6) Каменные дамбы надводные должны быть на всем своем протяжении сложены из плит, с внутренней стороны не из песчаника, а из глыб, пригнанных друг к друг очень плотно, как в тех постройках циклопов, которые восходят ко временам доисторическим и остатки которых не перестают нас удивлять. Чтобы ослабить силу волн, со стороны моря откос этих дамб должен быть устроен так, чтобы основание к высоте относилось как полтора к одному.

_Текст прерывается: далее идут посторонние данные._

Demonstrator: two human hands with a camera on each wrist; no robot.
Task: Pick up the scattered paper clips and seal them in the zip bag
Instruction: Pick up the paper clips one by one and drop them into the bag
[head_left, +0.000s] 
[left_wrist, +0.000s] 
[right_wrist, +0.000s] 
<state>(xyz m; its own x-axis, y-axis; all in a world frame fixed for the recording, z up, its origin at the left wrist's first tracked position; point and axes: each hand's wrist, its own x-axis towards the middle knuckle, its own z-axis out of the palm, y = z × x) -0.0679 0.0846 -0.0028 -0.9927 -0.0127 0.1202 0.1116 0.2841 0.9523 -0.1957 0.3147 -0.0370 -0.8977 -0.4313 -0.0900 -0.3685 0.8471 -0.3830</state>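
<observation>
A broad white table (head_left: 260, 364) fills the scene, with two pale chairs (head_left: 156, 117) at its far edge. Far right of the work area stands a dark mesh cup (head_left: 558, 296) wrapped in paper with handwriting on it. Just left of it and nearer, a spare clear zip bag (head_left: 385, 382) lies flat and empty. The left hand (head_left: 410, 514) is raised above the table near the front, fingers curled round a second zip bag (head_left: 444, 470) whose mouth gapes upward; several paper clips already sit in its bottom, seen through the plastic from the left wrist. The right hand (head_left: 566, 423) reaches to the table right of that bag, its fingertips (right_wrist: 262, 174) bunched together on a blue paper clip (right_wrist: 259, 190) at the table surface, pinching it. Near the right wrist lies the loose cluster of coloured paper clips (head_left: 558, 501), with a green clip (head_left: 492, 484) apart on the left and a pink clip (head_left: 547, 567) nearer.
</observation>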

7) Если требуется устроить линию шлюзов поперек реки, нужно, чтобы сумма проходов в этих шлюзах равнялась обыкновенной ширине реки, то есть самой малой ее природной ширине. Так как столбы шлюзов перегораживают часть реки, вся их линия должна быть больше, чем эта природная ширина, причем разница должна равняться сумме ширины столбов. При каждой попытке сузить свободную ширину воды строители в том раскаивались, поскольку река всегда какие-нибудь разрушения производила.

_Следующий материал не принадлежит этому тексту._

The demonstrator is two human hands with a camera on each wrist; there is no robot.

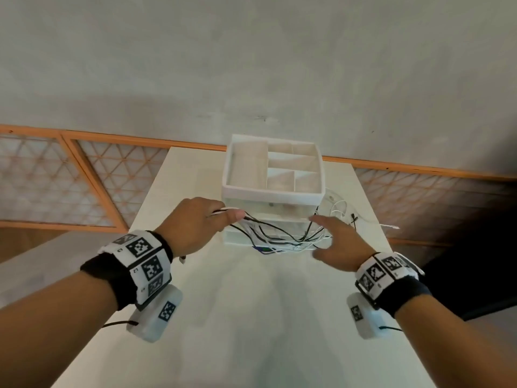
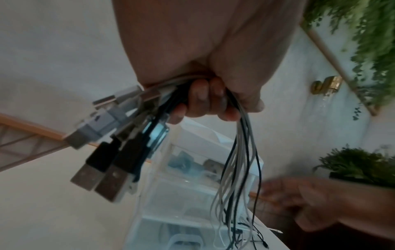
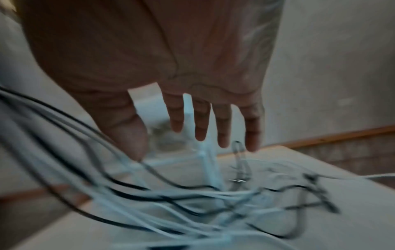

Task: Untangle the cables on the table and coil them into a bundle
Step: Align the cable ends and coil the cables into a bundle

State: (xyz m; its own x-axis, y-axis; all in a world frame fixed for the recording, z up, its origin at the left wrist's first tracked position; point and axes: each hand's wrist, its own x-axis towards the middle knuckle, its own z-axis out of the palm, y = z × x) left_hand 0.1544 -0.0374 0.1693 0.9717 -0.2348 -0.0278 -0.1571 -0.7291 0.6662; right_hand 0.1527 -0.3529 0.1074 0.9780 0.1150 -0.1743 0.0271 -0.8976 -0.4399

8) Когда шлюз должен не только перегораживать реку, но также и поднимать уровень воды на 10–12 футов, что будет предусмотрено во всех планах, которые предполагают отведение реки из Петербурга на время урагана с целью предотвратить наводнение, шлюзы эти, даже двойные, потребуют огромную силу не для открытия, а для закрытия. Профессор Паррот изобрел машину, с помощью которой четыре человека будут закрывать и открывать один из этих шлюзов, тогда как с помощью вóрота операция эта потребовала бы усилий по меньшей мере двух сотен человек, которых вдобавок на узкой поверхности шлюзового столба разместить невозможно. Не успел он эту машину описать.

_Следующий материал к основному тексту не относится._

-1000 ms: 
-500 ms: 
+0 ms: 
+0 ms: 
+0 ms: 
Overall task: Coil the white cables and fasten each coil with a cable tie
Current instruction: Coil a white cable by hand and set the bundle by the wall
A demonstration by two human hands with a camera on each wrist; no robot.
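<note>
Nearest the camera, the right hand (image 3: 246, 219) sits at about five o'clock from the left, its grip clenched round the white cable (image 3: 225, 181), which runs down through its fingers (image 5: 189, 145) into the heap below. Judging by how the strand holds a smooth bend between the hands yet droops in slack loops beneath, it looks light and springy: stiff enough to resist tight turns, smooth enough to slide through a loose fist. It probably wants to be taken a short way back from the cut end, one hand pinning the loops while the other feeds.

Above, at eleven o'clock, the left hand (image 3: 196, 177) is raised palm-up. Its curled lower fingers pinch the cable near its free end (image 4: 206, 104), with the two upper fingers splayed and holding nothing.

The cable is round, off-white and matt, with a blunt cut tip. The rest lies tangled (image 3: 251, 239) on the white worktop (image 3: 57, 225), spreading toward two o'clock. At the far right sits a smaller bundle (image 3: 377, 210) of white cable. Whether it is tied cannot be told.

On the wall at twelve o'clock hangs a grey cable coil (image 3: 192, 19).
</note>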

<9) Тот факт, что можно воду на 10–12 футов поднимать в верхнем течении реки, дает надежное средство очищать городские каналы посредством небольшого канала со шлюзом, который то в одну, то в другую сторону можно будет открывать.>

9) Часто буря застает корабль вблизи залива Петербургского. Куда же он денется, если Петербург будет прочно дамбой отгорожен? Человеколюбие предписывает, чтобы мог такой корабль найти приют, и это непременно надобно иметь в виду тем, кто будет производить работы, призванные Петербургу обеспечить безопасность. План профессора Паррота предусматривает на сей предмет надежную гавань, способную вместить от 10 до 12 кораблей, за одной из тех двух дамб, которые будут сдерживать силу волн в устье Большой Невы.

10) Во всех возможных планах льды Невы от ее большой излучины до устья сулят значительные неудобства, потому что окажутся взаперти. Льды же запертые тают очень медленно, и каждую весну навигацию на Неве откладывать придется на несколько недель. Профессор Паррот описал в своей записке и дополнении к ней способ избавиться от этих льдов с помощью пилы даже прежде обыкновенного ледохода, так что порт петербургский сможет открываться каждую весну за несколько недель до начала природного ледохода, а это предоставит торговле драгоценное преимущество, к которому важно привлечь внимание[665].